Basın ambargosu sayesinde, biz de her gün insanlara kendimizi anlatacak,
partimizi tanıtacak farklı çalışmalar yapıyoruz.
İnsanlara ulaşmak için her yolu deniyor; sokak sokak çalışıyoruz.
31 Mart’a kadar da inşallah durmak yok, yorulmak yok.
Kimsenin şüphesi olmasın:
DEVA kadroları, her türlü imkânsızlığa rağmen, insanlara o bolluk bereket
dolu günleri; o bereketli Ramazan sofralarını hatırlatmaya inşallah devam
edecek.
*****
Değerli arkadaşlar,
Ülkemizde şu anda “Rahat geçinebiliyorum, benim bir sorunum yok” diyen
insan neredeyse kalmadı.
Asgari ücretlisi de geçinemiyor, emeklisi de geçinemiyor.
Memuru da geçinemiyor, esnafı da.
Çiftçisi de geçinemiyor, işçisi de.
Öğrencisi de geçinemiyor, işletmecisi de.
Ev almak, araba almak şu anda vatandaşlarımızın kahir ekseriyeti için sadece
bir hayal oldu.
İnsanlar alacakları peynirin, zeytinin gramını hesap etmeye başladı.
Bize ilköğretim çağında ne öğrettiler?
Türkiye misafirperver bir ülkedir dediler, değil mi?
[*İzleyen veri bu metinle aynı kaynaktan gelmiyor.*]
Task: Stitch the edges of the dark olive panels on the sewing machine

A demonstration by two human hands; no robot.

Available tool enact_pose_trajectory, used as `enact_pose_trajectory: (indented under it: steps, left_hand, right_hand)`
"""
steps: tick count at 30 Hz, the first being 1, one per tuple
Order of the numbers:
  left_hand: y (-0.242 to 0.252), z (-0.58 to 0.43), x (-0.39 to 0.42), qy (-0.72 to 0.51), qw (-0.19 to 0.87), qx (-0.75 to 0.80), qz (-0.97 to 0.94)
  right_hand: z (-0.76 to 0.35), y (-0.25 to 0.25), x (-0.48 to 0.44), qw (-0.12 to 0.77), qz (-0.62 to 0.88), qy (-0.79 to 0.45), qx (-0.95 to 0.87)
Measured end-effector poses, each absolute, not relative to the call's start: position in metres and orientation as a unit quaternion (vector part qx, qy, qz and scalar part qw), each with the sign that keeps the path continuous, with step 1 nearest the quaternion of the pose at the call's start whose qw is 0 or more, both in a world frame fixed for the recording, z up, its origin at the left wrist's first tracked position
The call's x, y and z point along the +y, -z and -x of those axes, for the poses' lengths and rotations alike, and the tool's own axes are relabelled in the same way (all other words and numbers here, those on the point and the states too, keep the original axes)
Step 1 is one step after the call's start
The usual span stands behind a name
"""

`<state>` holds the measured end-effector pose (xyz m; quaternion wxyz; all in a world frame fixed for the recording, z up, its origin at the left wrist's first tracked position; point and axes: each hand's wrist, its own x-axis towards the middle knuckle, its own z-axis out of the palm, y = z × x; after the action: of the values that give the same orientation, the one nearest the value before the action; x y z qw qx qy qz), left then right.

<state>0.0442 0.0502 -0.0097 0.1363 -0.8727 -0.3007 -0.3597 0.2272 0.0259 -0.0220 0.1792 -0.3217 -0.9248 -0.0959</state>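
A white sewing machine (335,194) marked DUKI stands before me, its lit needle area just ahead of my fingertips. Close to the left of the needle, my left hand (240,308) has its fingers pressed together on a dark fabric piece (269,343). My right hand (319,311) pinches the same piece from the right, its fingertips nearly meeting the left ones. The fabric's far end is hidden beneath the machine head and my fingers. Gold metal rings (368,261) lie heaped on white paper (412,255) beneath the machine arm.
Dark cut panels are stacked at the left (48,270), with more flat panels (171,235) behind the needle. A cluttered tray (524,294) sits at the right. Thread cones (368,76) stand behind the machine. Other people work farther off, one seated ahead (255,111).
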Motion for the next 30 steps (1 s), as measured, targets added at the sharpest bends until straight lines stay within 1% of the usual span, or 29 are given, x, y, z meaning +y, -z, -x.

Gidilen bir evde, yemek yemeden misafir bırakılmaz dediler, değil mi?
Bugün insanlar, iftara birilerini çağırırken iki kere düşünüyorlar.
Markete, pazara giden herkes görüyor;
Küçük bir tereyağı, 250 gramlık küçük paket tereyağı en ucuzu 70-80 lira.
İnsanlar artık kırmızı eti geçtim, tavuk eti bile alamıyorlar sofralarına.
Birbirinden uzaklaşıyor insanımız. Beraberce vakit geçirmek, sosyalleşmek
zorlaşıyor.
“Nerde o eski Ramazanlar” derlerdi ya büyüklerimiz; tam da öyle.
Nerde o eski Ramazan sofraları, nerede o bolluk, bereket?
Biliyorsunuz, biz ”eşit vatandaşlık” diyerek yola çıktık.
Ama iktidar, meseleyi yanlış anladı; herkesi yoksullukta eşitledi adeta.
Bugün bir aile, komşusunu yemeğe çağırsa, akrabalarına bir sofra kursa
hemen o ailenin bütçesi sarsılıyor.
10 kişilik bir iftar sofrası, hele bir de kırmızı et ya da tavuk eti varsa dünyanın
parası artık.
Önceden, insanlar ramazan paketleri alır, ihtiyacı olanlara verirlerdi.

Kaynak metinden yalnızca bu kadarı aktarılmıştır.